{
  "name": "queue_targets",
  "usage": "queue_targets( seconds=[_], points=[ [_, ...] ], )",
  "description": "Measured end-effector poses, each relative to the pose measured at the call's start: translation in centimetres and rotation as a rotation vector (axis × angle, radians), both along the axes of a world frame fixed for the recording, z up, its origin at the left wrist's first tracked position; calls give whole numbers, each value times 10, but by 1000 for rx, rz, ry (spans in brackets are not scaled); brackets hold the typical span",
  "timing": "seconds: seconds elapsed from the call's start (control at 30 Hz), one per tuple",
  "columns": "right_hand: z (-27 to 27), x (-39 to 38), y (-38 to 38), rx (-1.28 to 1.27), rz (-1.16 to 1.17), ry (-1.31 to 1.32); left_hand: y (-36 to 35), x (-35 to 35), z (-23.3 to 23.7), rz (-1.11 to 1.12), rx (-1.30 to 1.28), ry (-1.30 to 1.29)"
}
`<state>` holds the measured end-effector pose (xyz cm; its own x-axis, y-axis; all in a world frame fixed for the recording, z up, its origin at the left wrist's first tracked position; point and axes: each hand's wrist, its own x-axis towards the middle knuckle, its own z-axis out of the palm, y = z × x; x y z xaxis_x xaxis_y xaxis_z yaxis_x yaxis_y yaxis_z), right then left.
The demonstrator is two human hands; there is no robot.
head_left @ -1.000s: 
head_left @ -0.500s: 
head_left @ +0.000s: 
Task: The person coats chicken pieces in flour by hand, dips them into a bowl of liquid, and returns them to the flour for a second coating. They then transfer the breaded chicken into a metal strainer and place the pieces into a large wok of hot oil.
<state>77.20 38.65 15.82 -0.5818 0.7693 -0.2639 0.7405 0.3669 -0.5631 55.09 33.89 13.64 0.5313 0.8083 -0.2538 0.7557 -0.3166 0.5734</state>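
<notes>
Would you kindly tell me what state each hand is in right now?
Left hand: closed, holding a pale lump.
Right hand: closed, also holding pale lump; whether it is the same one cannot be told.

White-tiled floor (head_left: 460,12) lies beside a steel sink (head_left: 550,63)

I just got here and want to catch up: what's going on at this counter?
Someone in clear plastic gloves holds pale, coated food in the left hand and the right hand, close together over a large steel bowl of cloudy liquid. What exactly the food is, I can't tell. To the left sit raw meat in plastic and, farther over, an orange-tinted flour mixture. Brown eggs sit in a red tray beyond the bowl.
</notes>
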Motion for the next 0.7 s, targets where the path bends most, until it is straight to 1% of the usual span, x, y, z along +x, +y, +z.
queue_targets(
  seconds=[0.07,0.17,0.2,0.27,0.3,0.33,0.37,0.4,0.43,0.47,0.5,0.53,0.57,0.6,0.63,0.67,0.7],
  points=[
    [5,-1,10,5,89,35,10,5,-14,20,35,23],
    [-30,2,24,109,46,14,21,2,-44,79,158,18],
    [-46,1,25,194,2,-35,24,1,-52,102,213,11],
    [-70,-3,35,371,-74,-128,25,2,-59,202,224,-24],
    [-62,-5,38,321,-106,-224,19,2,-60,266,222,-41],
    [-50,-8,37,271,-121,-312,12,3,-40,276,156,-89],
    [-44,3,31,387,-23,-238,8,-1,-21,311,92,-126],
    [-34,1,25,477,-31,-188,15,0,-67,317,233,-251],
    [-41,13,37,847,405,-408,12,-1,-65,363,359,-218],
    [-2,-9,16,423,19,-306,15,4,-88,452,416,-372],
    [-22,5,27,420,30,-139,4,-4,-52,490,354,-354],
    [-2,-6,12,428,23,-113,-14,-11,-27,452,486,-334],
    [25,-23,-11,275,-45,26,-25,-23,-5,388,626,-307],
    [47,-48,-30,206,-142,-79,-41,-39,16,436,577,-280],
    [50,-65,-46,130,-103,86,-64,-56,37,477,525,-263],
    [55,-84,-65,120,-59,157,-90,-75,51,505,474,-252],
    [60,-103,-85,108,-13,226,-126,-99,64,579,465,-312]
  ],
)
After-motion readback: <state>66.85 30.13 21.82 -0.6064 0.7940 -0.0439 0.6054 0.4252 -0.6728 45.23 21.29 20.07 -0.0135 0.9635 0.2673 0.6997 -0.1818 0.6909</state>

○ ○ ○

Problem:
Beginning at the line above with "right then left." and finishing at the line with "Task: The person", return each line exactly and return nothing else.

Exercise answer:
`<state>` holds the measured end-effector pose (xyz cm; its own x-axis, y-axis; all in a world frame fixed for the recording, z up, its origin at the left wrist's first tracked position; point and axes: each hand's wrist, its own x-axis towards the middle knuckle, its own z-axis out of the palm, y = z × x; x y z xaxis_x xaxis_y xaxis_z yaxis_x yaxis_y yaxis_z), right then left.
The demonstrator is two human hands; there is no robot.
head_left @ -1.000s: 
head_left @ -0.500s: 
head_left @ +0.000s: 
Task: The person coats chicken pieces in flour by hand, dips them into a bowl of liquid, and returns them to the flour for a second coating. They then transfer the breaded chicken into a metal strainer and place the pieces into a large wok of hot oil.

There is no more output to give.